TASK TO COMPLETE ▸ If you see a picture in the data below, omit it and copy the rest exactly.

EXERCISE DATA ▸
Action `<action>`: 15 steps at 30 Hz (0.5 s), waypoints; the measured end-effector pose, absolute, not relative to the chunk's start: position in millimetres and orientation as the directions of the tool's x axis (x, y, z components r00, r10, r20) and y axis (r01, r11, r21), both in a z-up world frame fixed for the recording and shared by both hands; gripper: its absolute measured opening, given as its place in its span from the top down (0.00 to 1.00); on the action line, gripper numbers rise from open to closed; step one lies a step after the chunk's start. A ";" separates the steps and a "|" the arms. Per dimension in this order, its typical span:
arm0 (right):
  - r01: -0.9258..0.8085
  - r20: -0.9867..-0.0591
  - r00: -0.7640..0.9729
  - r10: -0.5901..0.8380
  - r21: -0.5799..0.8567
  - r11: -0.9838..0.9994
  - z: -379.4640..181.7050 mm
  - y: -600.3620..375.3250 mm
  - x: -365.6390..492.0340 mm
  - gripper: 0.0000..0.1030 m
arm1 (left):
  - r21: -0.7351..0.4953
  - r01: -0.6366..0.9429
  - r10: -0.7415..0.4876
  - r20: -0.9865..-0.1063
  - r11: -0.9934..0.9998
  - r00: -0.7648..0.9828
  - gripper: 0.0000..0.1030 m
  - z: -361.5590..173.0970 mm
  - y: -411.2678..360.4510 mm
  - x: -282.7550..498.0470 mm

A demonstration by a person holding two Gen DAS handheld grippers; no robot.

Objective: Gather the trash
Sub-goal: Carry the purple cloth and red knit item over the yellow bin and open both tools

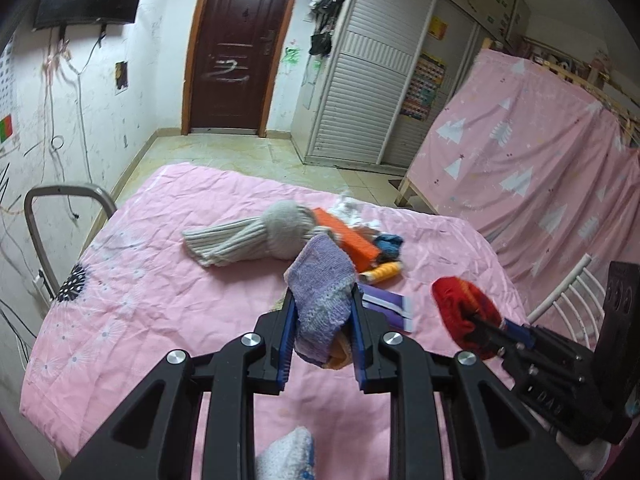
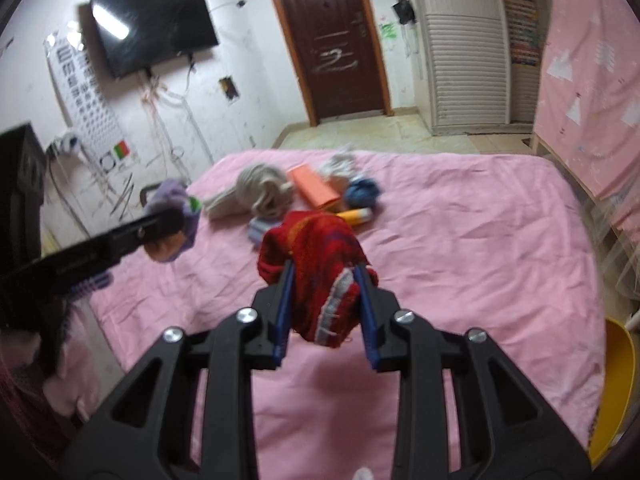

SOLUTION TO THE PROBLEM ▸
Action `<action>`: 15 steps at 30 Hz (0.5 s), waypoints; the measured end-effector pose, absolute, not relative to the chunk's start: position in millimetres and orientation as the directions of the tool's x axis (x, y, z components r00, r10, r20) and y axis (r01, r11, r21), both in a z-up world frame fixed for the recording and shared by both hands; gripper: its absolute measured opening, given as its place in its span from the top down (0.00 to 1.00); on the action line, gripper numbers rise from open to closed; step one lies a step after the chunk's start. A ";" separates the steps and a "|" the arms. Per dimension in this order, its typical span:
arm0 (right):
  - r01: -0.9258..0.8085
  - r20: -0.9867..-0.0591
  - r00: -0.7640..0.9729
  - r10: -0.5901..0.8380
  - r21: -0.5799..0.8567
  - r11: -0.9838..0.9994
  - z: -379.4640..181.7050 mm
  - y: -600.3620..375.3250 mm
  - x: -365.6390..492.0340 mm
  - gripper: 0.0000..0.1030 m
arm1 (left):
  - r21: -0.7351..0.4953
  - r01: -0.6366..0.9429
  - r10: -0.7415..0.4876
  - r20: -0.9865..-0.1063
  - r11: -0.9934..0.9998
  - r00: -0.7648..0.9828
  - gripper: 0.0000..0.1030 m
  - z: -361.5590..173.0970 mm
  - y: -411.2678..360.4510 mm
  - x: -282.7550..498.0470 mm

A demonstration by a person holding two Gen DAS handheld grippers; no robot.

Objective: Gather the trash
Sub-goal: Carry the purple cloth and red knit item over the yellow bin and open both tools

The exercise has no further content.